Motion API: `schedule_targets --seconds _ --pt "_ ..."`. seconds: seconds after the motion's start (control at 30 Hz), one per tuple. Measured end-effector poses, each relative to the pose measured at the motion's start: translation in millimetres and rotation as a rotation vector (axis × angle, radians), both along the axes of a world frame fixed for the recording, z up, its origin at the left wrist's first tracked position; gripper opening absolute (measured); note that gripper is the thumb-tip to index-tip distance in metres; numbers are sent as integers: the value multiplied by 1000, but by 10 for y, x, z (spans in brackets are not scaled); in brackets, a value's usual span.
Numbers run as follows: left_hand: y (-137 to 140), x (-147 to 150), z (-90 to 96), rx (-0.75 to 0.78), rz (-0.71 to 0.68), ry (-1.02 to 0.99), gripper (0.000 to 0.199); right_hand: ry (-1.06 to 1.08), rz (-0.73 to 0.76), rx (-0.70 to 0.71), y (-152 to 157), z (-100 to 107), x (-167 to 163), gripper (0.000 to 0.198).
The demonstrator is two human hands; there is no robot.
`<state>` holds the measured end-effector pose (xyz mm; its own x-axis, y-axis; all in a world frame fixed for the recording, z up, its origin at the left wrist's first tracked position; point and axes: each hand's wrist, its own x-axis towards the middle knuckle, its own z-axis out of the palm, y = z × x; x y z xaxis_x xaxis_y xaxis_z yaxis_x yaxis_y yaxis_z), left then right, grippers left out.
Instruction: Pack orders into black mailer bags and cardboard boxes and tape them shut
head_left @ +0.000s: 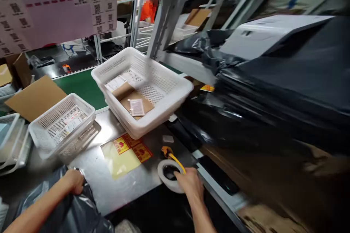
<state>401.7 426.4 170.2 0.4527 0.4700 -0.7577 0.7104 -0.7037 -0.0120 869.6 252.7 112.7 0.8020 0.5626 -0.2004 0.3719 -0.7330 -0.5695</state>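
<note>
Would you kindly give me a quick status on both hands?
Left hand gripping black bag. Right hand on tape roll. Yellow label sheet between them.

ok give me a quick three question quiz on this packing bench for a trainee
1. True or false: the right hand rests on a roll of tape.
2. What does the left hand grip? A) a white basket B) a grey plastic bag C) a cardboard sheet
3. Fill in: the sheet of red and yellow stickers lies on the metal table in front of the large white ____.

Key
1. True.
2. B, the grey plastic bag.
3. Basket, which holds a brown envelope.
</note>
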Motion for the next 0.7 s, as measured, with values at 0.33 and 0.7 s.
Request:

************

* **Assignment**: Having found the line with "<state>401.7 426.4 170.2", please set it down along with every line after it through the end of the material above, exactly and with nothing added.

* **Solution to the exercise**:
<state>401.7 426.4 170.2 0.4527 0.4700 -0.7577 0.7104 -0.7037 -0.0120 869.6 252.7 112.7 0.8020 0.5626 -0.2004 0.3719 -0.7330 -0.5695</state>
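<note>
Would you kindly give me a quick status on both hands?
Left hand gripping black bag. Right hand on tape roll. Yellow label sheet between them.

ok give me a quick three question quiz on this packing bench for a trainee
1. True or false: the right hand rests on a roll of tape.
2. What does the left hand grip? A) a white basket B) a grey plastic bag C) a cardboard sheet
3. Fill in: the sheet of red and yellow stickers lies on the metal table in front of the large white ____.

Key
1. True.
2. B, the grey plastic bag.
3. Basket, which holds a brown envelope.
</note>
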Motion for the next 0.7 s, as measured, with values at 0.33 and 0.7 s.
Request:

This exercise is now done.